§ **ACTION ITEM**: Without including any pictures, reproduce all the lines below word for word.

§ **COLLECTED DATA**:
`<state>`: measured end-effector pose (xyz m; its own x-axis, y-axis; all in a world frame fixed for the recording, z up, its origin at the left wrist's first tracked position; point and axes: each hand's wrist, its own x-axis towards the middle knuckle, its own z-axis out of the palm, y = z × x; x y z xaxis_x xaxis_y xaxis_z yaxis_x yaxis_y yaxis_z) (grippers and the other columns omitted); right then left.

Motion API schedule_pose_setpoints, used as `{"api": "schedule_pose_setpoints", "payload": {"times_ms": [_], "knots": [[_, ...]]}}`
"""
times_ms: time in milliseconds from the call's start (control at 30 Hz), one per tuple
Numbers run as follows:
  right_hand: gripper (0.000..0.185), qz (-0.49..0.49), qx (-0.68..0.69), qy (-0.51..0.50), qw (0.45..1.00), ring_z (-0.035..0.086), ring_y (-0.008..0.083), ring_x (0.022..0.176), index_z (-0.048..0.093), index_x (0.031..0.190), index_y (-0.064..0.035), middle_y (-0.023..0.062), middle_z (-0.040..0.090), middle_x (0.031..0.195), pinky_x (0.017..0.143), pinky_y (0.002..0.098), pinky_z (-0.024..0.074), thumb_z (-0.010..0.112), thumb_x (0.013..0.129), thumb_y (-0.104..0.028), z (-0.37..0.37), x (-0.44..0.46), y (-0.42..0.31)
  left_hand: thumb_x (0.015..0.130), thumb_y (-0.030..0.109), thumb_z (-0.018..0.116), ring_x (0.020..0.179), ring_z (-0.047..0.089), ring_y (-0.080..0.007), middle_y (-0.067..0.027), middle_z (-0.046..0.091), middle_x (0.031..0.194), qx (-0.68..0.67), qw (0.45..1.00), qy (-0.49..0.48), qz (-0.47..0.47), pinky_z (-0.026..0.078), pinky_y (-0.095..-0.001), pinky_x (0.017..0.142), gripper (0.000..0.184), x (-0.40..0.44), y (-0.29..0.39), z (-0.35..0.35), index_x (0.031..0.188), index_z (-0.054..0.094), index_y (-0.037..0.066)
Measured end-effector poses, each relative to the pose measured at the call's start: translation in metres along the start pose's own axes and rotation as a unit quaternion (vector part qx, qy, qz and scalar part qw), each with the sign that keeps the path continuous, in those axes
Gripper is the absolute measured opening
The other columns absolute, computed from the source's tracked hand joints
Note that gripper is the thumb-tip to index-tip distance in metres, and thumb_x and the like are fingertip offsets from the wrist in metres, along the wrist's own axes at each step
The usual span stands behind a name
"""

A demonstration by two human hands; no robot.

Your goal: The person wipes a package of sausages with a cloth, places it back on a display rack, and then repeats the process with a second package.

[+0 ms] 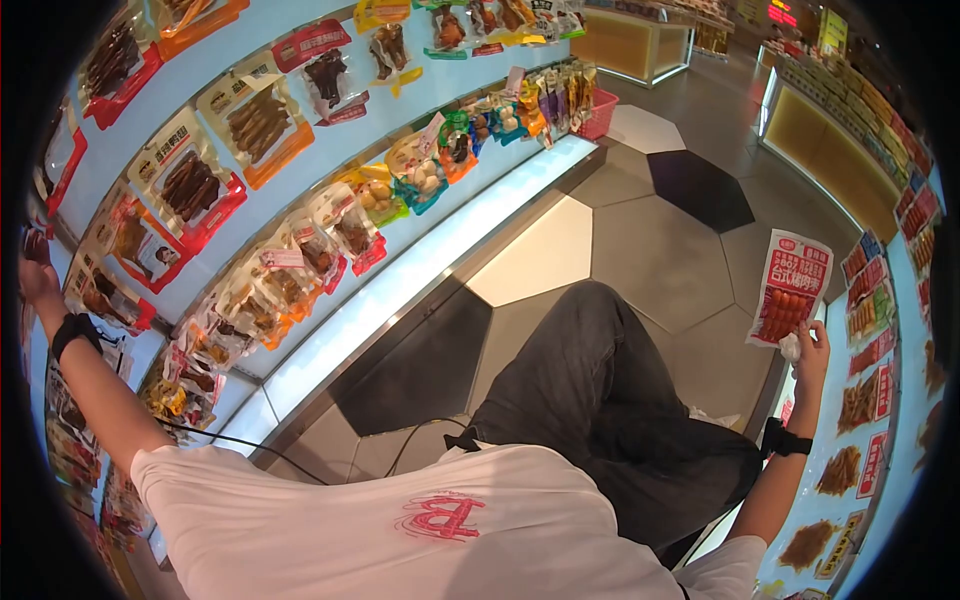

§ **OUTPUT FOR THIS EXERCISE**:
`<state>`: measured end-effector pose (xyz m; its own x-axis, y-axis; all in a world frame fixed for the recording, z up, its origin at the left wrist's first tracked position; point and axes: each hand's wrist, its own x-axis towards the middle knuckle, its own z-axis out of the palm, y = z × x; x y z xaxis_x xaxis_y xaxis_z yaxis_x yaxis_y yaxis_z) (grippers and the other columns omitted); right then left.

Motion API schedule_pose_setpoints, used as `{"api": "schedule_pose_setpoints", "payload": {"times_ms": [_], "knots": [[_, ...]]}}`
"""
times_ms: time in milliseconds from the call's start (control at 30 Hz), one per tuple
Numbers run as follows:
  right_hand: gripper (0.000..0.185), qz (-0.49..0.49), qx (-0.68..0.69), qy (-0.51..0.50), qw (0.45..1.00), ring_z (-0.035..0.086), ring_y (-0.008..0.083), ring_x (0.022..0.176), index_z (-0.048..0.093), index_x (0.031..0.190), index_y (-0.064..0.035), middle_y (-0.023..0.062), middle_z (-0.040..0.090), middle_x (0.031..0.195), pinky_x (0.017..0.143), pinky_y (0.002..0.098), pinky_z (-0.024..0.074), thumb_z (-0.010..0.112), thumb_x (0.013..0.129), thumb_y (-0.104..0.028), z (-0.37..0.37), x (-0.44..0.46), y (-0.42..0.31)
  left_hand: thumb_x (0.015..0.130), thumb_y (-0.030..0.109), thumb_z (-0.018..0.116), ring_x (0.020..0.179), ring_z (-0.047..0.089), ring_y (-0.080..0.007), middle_y (-0.067..0.027), middle_z (-0.046..0.091), middle_x (0.031..0.194), qx (-0.68..0.67), qw (0.45..1.00), qy (-0.49..0.48), qz (-0.47..0.47), pinky_z (-0.026..0.078), pinky_y (-0.095..-0.001), pinky_x (0.017..0.142), gripper (0.000..0.184), x (-0.40..0.44), y (-0.29..0.39), z (-0.35..0.35), index_x (0.031..0.188), index_z (-0.054..0.094), index_y (-0.037..0.066)
Measured end-effector poses, each relative to the pose measured at the call's start: translation in metres along the start pose's own axes and rotation as a unit quaternion (vector part qx, qy, qz and scalar part qw), each with the sign that keeps the path continuous, in those axes
Gripper is the absolute measured opening
The other columns absolute, computed from the source's tracked hand joints
Note that gripper is the thumb-tip to index-tip distance in metres, and thumb_x and the like are fingertip offsets from the wrist in metres, along the wrist's own axes at each step
The usual span stands behind a name
"""

A demonstration by two human hands; no robot.

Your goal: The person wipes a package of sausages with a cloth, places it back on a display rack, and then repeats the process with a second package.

[+0 ms] 

Nothing further is required for this exercise.